- WHAT IS NEEDED -
Word-for-word transcription: reproduce all of the data, but not the pictures.

════

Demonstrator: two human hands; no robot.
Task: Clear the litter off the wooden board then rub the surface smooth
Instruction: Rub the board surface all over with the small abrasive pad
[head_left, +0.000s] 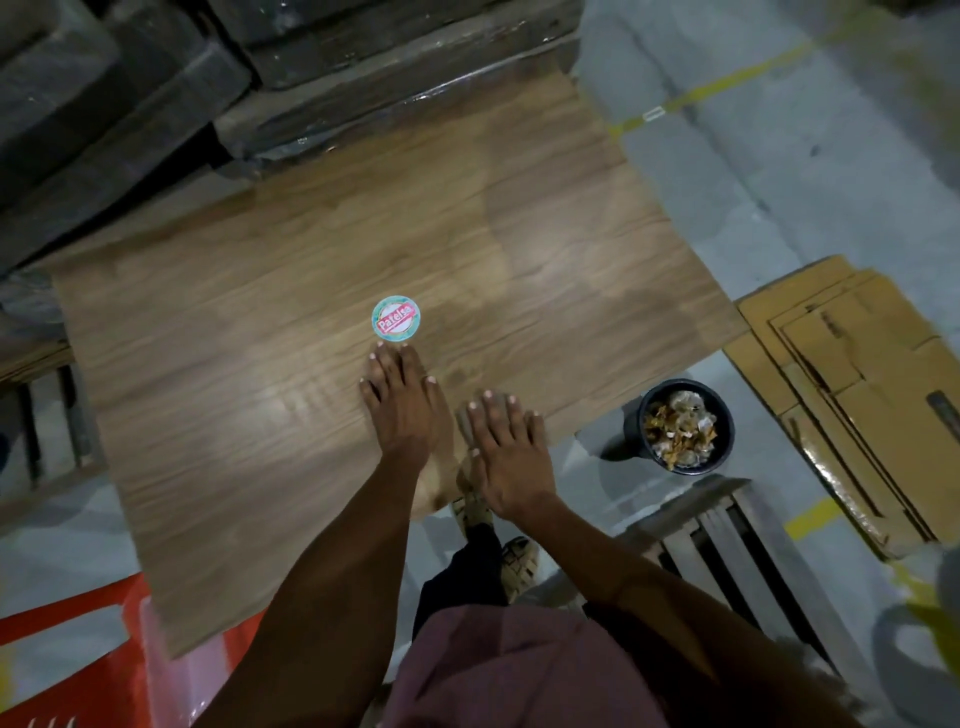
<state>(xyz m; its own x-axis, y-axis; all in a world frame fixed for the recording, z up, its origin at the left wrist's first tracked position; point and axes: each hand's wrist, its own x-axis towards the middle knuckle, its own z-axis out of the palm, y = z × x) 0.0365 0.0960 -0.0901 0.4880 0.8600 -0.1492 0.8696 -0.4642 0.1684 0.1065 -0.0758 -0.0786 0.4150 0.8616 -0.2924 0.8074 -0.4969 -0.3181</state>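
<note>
The one thing I can read is a round sticker on the wooden board, at twelve o'clock from my left hand, just past its fingertips. A red band across its white middle carries white letters that look like "Patelsa"; the teal rim shows no lettering I can make out.

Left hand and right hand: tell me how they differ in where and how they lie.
The left hand lies further in on the board, its fingertips just short of the round sticker; the right hand lies at the board's near edge, nearer the black bucket. The left hand's fingers are close together; the right hand's are slightly spread. Both are flat, palm down, holding nothing.
</note>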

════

- COMPLETED TASK -
Demonstrator: two human hands; no robot.
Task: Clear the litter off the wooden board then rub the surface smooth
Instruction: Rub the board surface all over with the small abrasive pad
[head_left, +0.000s] 
<state>(xyz m; its own x-axis, y-axis; all in a world frame fixed for the recording, z up, its origin at the left wrist's first tracked position; point and axes: each hand's wrist, its own x-axis towards the middle knuckle, its own z-axis out of the palm, y = z × x) 0.0365 0.0960 -0.0901 0.4880 0.8600 -0.1492 0.8696 -0.4642 0.1684 0.1065 -0.0758 -0.0786 0.4150 0.8616 -0.2924 0.8074 -0.4969 -0.3181</state>
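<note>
The one thing I can read is a round sticker on the wooden board, at twelve o'clock from my left hand, just past its fingertips. A red band across its white middle carries white letters that look like "Patelsa"; the teal rim shows no lettering I can make out.

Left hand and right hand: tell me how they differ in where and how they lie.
The left hand lies further in on the board, its fingertips just short of the round sticker; the right hand lies at the board's near edge, nearer the black bucket. The left hand's fingers are close together; the right hand's are slightly spread. Both are flat, palm down, holding nothing.
</note>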

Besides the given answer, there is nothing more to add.